Transplant cells 1 were suspended with a chondrogenic differentiation medium (αMEM, glucose of 4.5 mg/ml, 10−7M dexamethasone, ascorbate-2-phosphate of 50 μg/ml, TGF-β1 of 10 ng/ml, insulin of 6.25 μg/ml, transferrin of 6.25 μg/ml, selenic acid of 6.25 μg/ml, linoleic acid of 5.33μg/ml, bovine serum albumin of 1.25 mg/ml) at the density of 2×106 cells/cm2. 0.5 ml of the transplant cells 1 were supplied and seeded in the scaffold 9. The scaffold 9 together with the differentiation medium was entered into a centrifugal tube containing a differentiation medium of 50 ml, and rotated and cultured at 37° C. for four weeks, while the differentiation medium was changed once every three days by the same method as that in Example 2. When the scaffold 9 according to Example 15 was cut to observe the inside of it, the transplant cells 1 were seeded in an approximately whole small hole structure of the scaffold 9.

Comparative Example 1

The scaffold 1 was previously dipped in a culture medium (αMEM), and taken into a sterilized desiccator. The pressure in the desiccator was reduced by a vacuum pump so as to make a reduced pressure state, and the culture medium (αMEM) was infiltrated into the inside of the scaffold 1. Then, an osteogenic differentiation medium (αMEM, glucose of 1.0 mg/ml, 10% FBS, 10−7M dexamethasone, ascorbate-2-phosphate of 50 μg/ml, β-glycerophosphate of 10 mM) was filled in a cell culturing plate where the scaffold 1 is placed. 0.5 ml of the transplant cells 1 suspended with the osteogenic differentiation medium at the density of 2×106 cells/cm2 was supplied from the upside and seeded, and kept to stand for two hours. Thereafter, the scaffold 1 together with the differentiation medium were transferred to a centrifugal tube containing a differentiation medium of 50 ml, and cultured for two days at 37° C. When the scaffold 1 was cut to observe the inside of it, the transplant cells 1 colored with a succinic acid dehydrogenase were observed as a thin layer having a dark color at the upper part of the scaffold 1. The reason of this result is that the transplant cells 1 were not infiltrated into the inside of the scaffold 1 and concentrated at the upper part of the scaffold.

Comparative Example 2

The scaffold 1 was previously dipped in a culture medium (DMEM), and taken into a sterilized desiccator.
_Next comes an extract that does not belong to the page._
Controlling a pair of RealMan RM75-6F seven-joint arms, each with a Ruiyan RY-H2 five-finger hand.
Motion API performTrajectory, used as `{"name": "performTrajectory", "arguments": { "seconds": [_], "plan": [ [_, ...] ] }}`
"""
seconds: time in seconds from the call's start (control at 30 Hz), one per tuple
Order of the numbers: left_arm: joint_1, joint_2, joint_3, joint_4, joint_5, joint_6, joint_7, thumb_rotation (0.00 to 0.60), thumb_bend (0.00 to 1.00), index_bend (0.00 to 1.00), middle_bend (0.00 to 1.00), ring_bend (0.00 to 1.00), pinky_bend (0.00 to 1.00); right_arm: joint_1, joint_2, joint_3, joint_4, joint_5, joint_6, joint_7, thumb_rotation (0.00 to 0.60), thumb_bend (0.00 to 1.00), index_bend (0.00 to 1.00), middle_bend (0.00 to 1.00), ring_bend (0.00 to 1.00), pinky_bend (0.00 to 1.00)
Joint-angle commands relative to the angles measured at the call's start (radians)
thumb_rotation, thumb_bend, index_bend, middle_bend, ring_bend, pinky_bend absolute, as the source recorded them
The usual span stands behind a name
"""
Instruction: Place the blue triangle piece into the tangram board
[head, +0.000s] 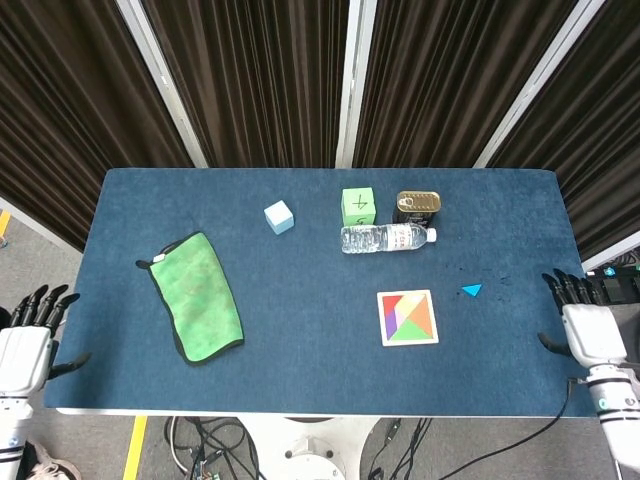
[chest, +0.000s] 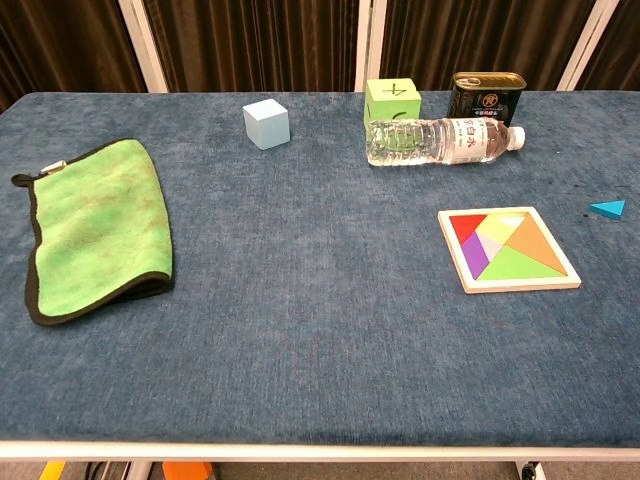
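Note:
A small blue triangle piece (head: 471, 290) (chest: 607, 208) lies flat on the blue table, just right of the tangram board (head: 407, 317) (chest: 508, 249). The board is a white-framed square filled with coloured pieces. My right hand (head: 588, 325) hangs at the table's right edge, fingers apart and holding nothing, well right of the triangle. Off the left front corner my left hand (head: 25, 342) is also open and empty. Neither hand shows in the chest view.
A clear water bottle (head: 385, 238) lies on its side behind the board, with a green cube (head: 358, 206) and a dark tin (head: 417, 205) beyond it. A light blue cube (head: 279, 216) sits mid-back. A green cloth (head: 194, 294) lies at the left.

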Motion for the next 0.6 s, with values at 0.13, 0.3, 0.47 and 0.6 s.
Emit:
{"name": "performTrajectory", "arguments": {
  "seconds": [0.13, 0.3, 0.47, 0.6],
  "plan": [
    [-0.002, 0.002, 0.002, -0.003, 0.001, -0.004, 0.003, 0.6, 0.05, 0.19, 0.11, 0.01, 0.12, 0.129, -0.019, 0.017, 0.055, 0.026, -0.162, -0.069, 0.6, 0.14, 0.0, 0.0, 0.0, 0.0],
    [0.0, -0.002, 0.004, 0.009, -0.008, -0.012, -0.007, 0.6, 0.04, 0.19, 0.11, 0.01, 0.12, 0.191, -0.087, 0.011, 0.138, 0.036, -0.242, -0.117, 0.6, 0.14, 0.0, 0.0, 0.0, 0.0],
    [0.002, -0.01, 0.007, 0.029, -0.015, -0.018, -0.025, 0.6, 0.05, 0.19, 0.11, 0.01, 0.12, 0.228, -0.16, 0.009, 0.211, 0.042, -0.278, -0.108, 0.6, 0.14, 0.0, 0.0, 0.0, 0.0],
    [0.002, -0.01, 0.008, 0.04, -0.021, -0.026, -0.038, 0.6, 0.04, 0.19, 0.11, 0.01, 0.12, 0.247, -0.21, 0.004, 0.261, 0.026, -0.279, -0.084, 0.6, 0.14, 0.0, 0.0, 0.0, 0.0]
  ]
}}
The pressure in the desiccator was reduced by a vacuum pump so as to make a reduced pressure state, and the culture medium (DMEM) was infiltrated into the inside of the scaffold 1. Then, an osteogenic differentiation medium (αMEM, glucose of 1.0 mg/ml, 10% FBS, 10−7M dexamethasone, ascorbate-2-phosphate of 50 μg/ml, β-glycerophosphate of 10 mM) was filled in a cell culturing plate where the scaffold 1 is placed. 0.5 ml of the transplant cells 1 suspended with the osteogenic differentiation medium at the density of 2×106 cells/cm2 was supplied from the upside and seeded. Each cell culturing plate was subjected to centrifugal separation for 500 gravity/min.×5 minutes for trying to forcibly enter the cells into the scaffold 1, and kept to stand for two hours. Thereafter, the scaffold 1 together with the differentiation medium were transferred to a centrifugal tube containing a differentiation medium of 50 ml, and cultured for two days at 37° C. As for the scaffold 1 according to comparative example 2, the transplant cells 1 were not infiltrated into the inside of the scaffold 1, and the transplant cells 1 were concentrated at the upper part of the scaffold 1, like the scaffold 1 according to comparative example 1.